(Task requirements) Where a line looks odd, keep it as it is and transcribe all the material.
---------------
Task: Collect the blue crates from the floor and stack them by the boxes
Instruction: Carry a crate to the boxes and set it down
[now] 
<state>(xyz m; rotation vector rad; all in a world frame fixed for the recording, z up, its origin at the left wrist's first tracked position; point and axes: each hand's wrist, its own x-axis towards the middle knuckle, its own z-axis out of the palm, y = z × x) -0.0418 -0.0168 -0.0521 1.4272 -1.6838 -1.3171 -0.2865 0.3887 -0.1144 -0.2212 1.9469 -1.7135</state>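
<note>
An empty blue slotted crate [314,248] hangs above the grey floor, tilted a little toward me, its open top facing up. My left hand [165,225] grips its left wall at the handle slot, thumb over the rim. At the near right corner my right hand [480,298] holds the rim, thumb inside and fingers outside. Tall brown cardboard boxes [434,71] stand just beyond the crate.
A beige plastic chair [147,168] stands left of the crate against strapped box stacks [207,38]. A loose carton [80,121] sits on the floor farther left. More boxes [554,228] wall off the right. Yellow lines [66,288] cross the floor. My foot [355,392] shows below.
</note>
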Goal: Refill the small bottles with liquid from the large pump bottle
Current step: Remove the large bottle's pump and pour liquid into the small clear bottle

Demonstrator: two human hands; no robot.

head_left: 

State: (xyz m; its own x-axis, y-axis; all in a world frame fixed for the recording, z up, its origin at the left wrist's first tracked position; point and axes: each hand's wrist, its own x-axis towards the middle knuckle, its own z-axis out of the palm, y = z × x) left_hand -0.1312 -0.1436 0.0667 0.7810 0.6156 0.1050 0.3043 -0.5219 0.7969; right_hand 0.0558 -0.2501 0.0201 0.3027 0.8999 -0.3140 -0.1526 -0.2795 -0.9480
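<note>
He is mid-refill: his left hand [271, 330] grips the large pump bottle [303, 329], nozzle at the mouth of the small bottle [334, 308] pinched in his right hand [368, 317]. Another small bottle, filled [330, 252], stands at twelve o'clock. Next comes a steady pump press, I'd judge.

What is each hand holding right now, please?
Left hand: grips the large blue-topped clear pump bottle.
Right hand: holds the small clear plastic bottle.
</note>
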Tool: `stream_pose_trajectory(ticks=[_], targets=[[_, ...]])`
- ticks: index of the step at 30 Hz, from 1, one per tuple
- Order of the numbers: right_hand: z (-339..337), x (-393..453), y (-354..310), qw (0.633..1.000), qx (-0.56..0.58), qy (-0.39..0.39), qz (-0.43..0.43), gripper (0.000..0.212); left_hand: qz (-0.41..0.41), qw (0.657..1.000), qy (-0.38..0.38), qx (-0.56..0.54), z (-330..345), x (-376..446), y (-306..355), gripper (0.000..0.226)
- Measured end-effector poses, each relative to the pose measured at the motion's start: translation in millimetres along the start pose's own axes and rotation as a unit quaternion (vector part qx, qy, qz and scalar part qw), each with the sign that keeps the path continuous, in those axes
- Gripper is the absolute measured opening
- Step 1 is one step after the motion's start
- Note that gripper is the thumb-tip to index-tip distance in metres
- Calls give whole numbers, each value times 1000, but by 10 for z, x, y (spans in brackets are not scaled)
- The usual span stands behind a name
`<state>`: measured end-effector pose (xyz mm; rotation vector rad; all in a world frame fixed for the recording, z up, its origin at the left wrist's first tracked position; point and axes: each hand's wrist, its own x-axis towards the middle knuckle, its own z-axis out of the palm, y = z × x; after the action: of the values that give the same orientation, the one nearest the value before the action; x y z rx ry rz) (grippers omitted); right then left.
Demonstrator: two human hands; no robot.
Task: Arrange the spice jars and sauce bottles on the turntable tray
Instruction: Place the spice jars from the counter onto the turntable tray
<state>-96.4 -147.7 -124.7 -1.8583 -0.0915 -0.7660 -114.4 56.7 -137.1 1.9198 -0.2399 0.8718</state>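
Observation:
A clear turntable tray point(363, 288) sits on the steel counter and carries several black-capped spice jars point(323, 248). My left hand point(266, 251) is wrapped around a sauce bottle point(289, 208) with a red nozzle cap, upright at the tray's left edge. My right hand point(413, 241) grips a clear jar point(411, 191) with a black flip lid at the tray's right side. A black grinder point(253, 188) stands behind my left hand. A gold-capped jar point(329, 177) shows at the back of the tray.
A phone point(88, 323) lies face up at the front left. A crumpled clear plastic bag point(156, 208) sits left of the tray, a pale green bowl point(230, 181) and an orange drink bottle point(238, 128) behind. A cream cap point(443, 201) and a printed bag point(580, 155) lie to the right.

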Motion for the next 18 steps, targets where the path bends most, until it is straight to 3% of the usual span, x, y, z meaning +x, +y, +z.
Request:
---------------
(Exercise response)
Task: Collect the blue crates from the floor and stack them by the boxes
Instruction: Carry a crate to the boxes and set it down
[now] 
<state>(xyz m; rotation vector rad; all in a world frame fixed for the recording, z up, its origin at the left wrist's first tracked position; point and axes: each hand's wrist, its own x-axis towards the middle knuckle, its own z-axis out of the palm, y = z × x) -0.0418 -0.0168 -0.0521 1.4272 -1.6838 -1.3171 -0.2865 0.3887 -0.1144 -0.2212 1.9469 -1.7135</state>
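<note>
An empty blue slotted crate [314,248] hangs above the grey floor, tilted a little toward me, its open top facing up. My left hand [165,225] grips its left wall at the handle slot, thumb over the rim. At the near right corner my right hand [480,298] holds the rim, thumb inside and fingers outside. Tall brown cardboard boxes [434,71] stand just beyond the crate.
A beige plastic chair [147,168] stands left of the crate against strapped box stacks [207,38]. A loose carton [80,121] sits on the floor farther left. More boxes [554,228] wall off the right. Yellow lines [66,288] cross the floor. My foot [355,392] shows below.
</note>
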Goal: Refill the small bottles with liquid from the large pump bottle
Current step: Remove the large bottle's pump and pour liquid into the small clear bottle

Demonstrator: two human hands; no robot.

head_left: 

State: (xyz m; its own x-axis, y-axis; all in a world frame fixed for the recording, z up, its origin at the left wrist's first tracked position; point and axes: each hand's wrist, its own x-axis towards the middle knuckle, its own z-axis out of the palm, y = z × x) left_hand -0.1312 -0.1436 0.0667 0.7810 0.6156 0.1050 0.3043 -0.5219 0.7969; right_hand 0.0558 -0.2501 0.0201 0.3027 0.8999 -0.3140 -0.1526 -0.2795 -0.9480
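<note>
He is mid-refill: his left hand [271, 330] grips the large pump bottle [303, 329], nozzle at the mouth of the small bottle [334, 308] pinched in his right hand [368, 317]. Another small bottle, filled [330, 252], stands at twelve o'clock. Next comes a steady pump press, I'd judge.

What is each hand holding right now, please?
Left hand: grips the large blue-topped clear pump bottle.
Right hand: holds the small clear plastic bottle.
</note>
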Tool: `stream_pose_trajectory(ticks=[_], targets=[[_, ...]])`
- ticks: index of the step at 30 Hz, from 1, one per tuple
- Order of the numbers: right_hand: z (-339..337), x (-393..453), y (-354..310), qw (0.633..1.000), qx (-0.56..0.58), qy (-0.39..0.39), qz (-0.43..0.43), gripper (0.000..0.212); left_hand: qz (-0.41..0.41), qw (0.657..1.000), qy (-0.38..0.38), qx (-0.56..0.54), z (-330..345), x (-376..446), y (-306..355), gripper (0.000..0.226)
- Measured end-effector poses, each relative to the pose measured at the motion's start: translation in millimetres along the start pose's own axes and rotation as a unit quaternion (vector part qx, qy, qz and scalar part qw), each with the sign that keeps the path continuous, in those axes
- Gripper is the absolute measured opening
- Step 1 is one step after the motion's start
- Note that gripper is the thumb-tip to index-tip distance in metres
- Calls give whole numbers, each value times 1000, but by 10 for z, x, y (spans in brackets are not scaled)
- The usual span stands behind a name
`<state>`: measured end-effector pose (xyz mm; rotation vector rad; all in a world frame fixed for the recording, z up, its origin at the left wrist's first tracked position; point and axes: each hand's wrist, its own x-axis towards the middle knuckle, its own z-axis out of the palm, y = z × x; after the action: of the values that give the same orientation, the one nearest the value before the action; x y z rx ry rz) (grippers omitted); right then left.
Demonstrator: two human hands; no robot.
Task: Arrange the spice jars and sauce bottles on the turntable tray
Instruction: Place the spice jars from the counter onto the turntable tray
<state>-96.4 -147.7 -124.7 -1.8583 -0.0915 -0.7660 -114.4 56.7 -137.1 1.9198 -0.2399 0.8718</state>
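Observation:
A clear turntable tray point(363, 288) sits on the steel counter and carries several black-capped spice jars point(323, 248). My left hand point(266, 251) is wrapped around a sauce bottle point(289, 208) with a red nozzle cap, upright at the tray's left edge. My right hand point(413, 241) grips a clear jar point(411, 191) with a black flip lid at the tray's right side. A black grinder point(253, 188) stands behind my left hand. A gold-capped jar point(329, 177) shows at the back of the tray.
A phone point(88, 323) lies face up at the front left. A crumpled clear plastic bag point(156, 208) sits left of the tray, a pale green bowl point(230, 181) and an orange drink bottle point(238, 128) behind. A cream cap point(443, 201) and a printed bag point(580, 155) lie to the right.
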
Motion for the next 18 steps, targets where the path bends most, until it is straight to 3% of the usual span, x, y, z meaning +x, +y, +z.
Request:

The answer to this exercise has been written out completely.